From the data that follows, print exactly the lines starting at the one containing "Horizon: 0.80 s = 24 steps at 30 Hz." and ending at the one containing "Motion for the"; include both of them and nothing more.

(Listed entries begins)

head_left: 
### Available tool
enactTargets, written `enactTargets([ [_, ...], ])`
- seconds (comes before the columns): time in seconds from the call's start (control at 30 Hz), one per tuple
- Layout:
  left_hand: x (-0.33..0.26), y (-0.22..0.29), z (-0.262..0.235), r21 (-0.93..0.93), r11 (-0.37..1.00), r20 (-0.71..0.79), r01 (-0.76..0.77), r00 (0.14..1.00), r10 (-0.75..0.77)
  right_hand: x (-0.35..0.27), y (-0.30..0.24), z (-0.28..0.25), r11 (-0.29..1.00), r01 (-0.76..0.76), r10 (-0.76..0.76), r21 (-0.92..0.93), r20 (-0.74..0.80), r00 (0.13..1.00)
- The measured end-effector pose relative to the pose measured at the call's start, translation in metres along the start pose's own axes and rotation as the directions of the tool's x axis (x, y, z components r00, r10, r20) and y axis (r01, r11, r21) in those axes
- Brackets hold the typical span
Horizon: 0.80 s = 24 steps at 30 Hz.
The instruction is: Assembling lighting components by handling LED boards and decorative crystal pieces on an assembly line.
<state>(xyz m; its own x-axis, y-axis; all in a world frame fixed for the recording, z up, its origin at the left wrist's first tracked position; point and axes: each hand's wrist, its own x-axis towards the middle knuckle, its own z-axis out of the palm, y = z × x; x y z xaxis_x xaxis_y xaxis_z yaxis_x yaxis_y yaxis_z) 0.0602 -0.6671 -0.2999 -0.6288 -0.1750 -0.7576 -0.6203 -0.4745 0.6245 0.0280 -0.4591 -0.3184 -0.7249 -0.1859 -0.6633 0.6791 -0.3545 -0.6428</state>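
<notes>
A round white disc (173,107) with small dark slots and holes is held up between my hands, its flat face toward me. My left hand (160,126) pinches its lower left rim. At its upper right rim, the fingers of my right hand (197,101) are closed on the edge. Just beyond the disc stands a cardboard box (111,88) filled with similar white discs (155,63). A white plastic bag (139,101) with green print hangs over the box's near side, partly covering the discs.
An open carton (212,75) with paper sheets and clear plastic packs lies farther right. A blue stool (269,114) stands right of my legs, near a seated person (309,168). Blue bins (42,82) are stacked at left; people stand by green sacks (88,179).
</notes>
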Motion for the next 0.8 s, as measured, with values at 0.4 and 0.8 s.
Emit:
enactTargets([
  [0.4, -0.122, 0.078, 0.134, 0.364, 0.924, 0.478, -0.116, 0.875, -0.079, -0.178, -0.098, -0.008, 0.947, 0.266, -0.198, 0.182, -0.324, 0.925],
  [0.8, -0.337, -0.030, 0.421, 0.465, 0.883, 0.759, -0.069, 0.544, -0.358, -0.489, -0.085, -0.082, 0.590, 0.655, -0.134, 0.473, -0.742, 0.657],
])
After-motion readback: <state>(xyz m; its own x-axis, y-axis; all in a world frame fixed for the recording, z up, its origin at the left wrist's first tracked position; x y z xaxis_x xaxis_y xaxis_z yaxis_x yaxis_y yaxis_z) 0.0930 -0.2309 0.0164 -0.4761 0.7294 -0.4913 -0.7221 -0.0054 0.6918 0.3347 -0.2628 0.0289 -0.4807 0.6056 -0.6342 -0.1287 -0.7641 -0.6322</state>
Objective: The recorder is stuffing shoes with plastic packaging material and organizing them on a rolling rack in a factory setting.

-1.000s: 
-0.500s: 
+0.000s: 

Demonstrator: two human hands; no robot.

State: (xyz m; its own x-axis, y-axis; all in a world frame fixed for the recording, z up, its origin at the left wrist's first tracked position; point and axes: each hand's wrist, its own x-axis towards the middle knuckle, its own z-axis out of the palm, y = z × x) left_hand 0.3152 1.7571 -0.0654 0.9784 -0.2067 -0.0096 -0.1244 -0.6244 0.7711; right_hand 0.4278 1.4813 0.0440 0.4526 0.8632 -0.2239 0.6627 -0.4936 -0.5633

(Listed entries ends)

| Solution below |
Horizon: 0.80 s = 24 steps at 30 Hz.
The instruction is: Assembling lighting components by handling LED boards and decorative crystal pieces on an assembly line.
<state>(xyz m; its own x-axis, y-axis; all in a world frame fixed for the recording, z up, its origin at the left wrist's first tracked position; point and axes: each hand's wrist, its own x-axis towards the middle knuckle, its own z-axis out of the palm, y = z × x; x y z xaxis_x xaxis_y xaxis_z yaxis_x yaxis_y yaxis_z) 0.0602 -0.6671 -0.2999 -0.6288 -0.1750 -0.7576 -0.6203 -0.4745 0.6245 0.0280 -0.4591 -0.3184 -0.7249 -0.1859 -0.6633 0.6791 -0.3545 -0.6428</state>
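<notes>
A round white disc (173,107) with small dark slots and holes is held up between my hands, its flat face toward me. My left hand (160,126) pinches its lower left rim. At its upper right rim, the fingers of my right hand (197,101) are closed on the edge. Just beyond the disc stands a cardboard box (111,88) filled with similar white discs (155,63). A white plastic bag (139,101) with green print hangs over the box's near side, partly covering the discs.
An open carton (212,75) with paper sheets and clear plastic packs lies farther right. A blue stool (269,114) stands right of my legs, near a seated person (309,168). Blue bins (42,82) are stacked at left; people stand by green sacks (88,179).
</notes>
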Motion for the next 0.8 s, as measured, with values at 0.4 and 0.8 s.

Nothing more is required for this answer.